TASK DETAILS =
In the material below, list every line carrying the string "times".

+++ INPUT DATA +++

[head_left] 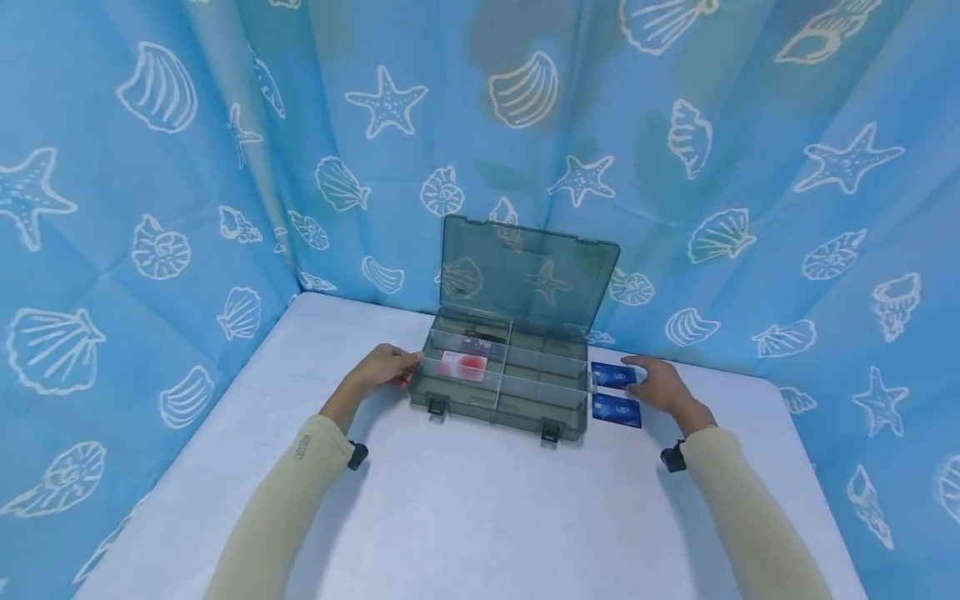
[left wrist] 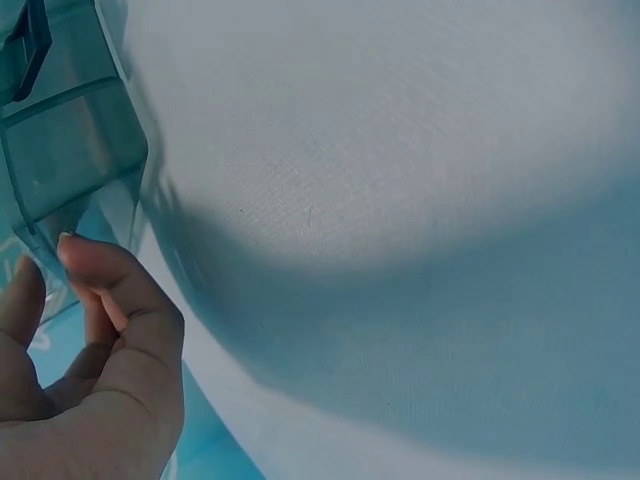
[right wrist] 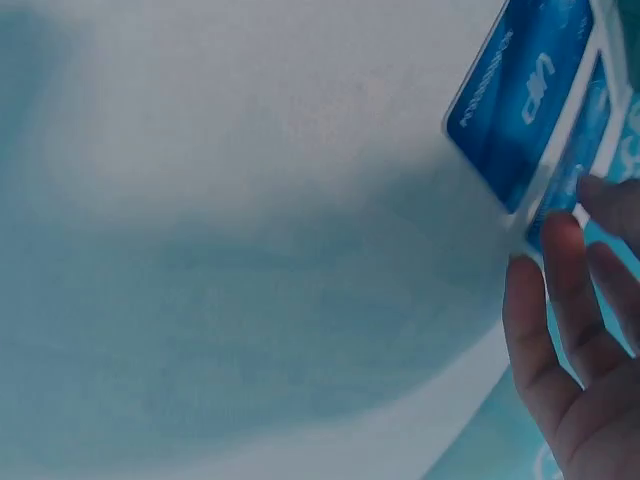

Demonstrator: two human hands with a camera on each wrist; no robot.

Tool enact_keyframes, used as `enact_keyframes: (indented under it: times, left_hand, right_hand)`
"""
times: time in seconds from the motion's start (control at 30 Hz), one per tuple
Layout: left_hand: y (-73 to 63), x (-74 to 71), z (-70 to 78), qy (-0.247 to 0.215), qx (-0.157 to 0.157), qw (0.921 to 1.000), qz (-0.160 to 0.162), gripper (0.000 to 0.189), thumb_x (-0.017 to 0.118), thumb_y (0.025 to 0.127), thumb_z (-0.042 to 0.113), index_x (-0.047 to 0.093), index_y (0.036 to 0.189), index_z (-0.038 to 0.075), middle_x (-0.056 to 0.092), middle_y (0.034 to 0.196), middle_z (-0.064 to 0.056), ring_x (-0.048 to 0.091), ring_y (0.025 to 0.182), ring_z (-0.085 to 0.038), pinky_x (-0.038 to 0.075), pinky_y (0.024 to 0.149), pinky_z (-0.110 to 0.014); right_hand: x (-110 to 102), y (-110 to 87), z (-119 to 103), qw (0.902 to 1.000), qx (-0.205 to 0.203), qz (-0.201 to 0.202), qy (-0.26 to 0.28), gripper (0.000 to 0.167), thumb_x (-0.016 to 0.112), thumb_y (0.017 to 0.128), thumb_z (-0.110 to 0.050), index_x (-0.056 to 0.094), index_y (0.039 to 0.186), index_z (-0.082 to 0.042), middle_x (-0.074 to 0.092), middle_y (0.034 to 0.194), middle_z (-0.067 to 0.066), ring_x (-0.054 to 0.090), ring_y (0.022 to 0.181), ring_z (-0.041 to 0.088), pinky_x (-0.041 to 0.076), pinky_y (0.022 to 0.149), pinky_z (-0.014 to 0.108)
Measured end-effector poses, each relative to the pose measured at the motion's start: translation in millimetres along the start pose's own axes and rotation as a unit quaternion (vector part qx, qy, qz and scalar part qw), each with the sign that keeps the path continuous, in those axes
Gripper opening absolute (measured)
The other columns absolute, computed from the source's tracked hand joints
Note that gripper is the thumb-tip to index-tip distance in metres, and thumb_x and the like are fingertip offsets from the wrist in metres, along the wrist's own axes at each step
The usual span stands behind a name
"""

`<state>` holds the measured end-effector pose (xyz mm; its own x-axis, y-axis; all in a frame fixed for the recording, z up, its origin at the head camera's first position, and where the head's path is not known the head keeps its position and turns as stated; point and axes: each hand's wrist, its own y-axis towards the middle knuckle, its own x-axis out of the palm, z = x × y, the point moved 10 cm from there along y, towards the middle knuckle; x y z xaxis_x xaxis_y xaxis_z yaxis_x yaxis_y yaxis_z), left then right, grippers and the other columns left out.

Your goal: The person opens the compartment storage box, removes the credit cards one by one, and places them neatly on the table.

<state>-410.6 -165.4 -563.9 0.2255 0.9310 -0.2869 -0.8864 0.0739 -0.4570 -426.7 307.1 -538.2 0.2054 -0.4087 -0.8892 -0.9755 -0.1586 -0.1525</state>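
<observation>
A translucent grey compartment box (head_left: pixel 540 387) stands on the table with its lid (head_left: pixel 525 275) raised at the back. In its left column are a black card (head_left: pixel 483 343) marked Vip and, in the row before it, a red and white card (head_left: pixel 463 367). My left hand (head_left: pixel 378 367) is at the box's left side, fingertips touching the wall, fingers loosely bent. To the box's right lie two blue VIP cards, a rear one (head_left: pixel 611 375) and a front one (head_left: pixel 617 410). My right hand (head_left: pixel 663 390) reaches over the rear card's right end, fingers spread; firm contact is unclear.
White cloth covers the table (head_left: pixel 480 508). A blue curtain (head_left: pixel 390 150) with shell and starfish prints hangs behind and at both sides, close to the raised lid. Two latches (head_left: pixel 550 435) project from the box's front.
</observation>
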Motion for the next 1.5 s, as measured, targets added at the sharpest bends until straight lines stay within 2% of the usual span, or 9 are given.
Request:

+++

RESPONSE TO THIS TASK =
Tool enact_keyframes, used as `enact_keyframes: (indented under it: times, left_hand, right_hand)`
times: time in seconds from the motion's start (control at 30 Hz), one per tuple

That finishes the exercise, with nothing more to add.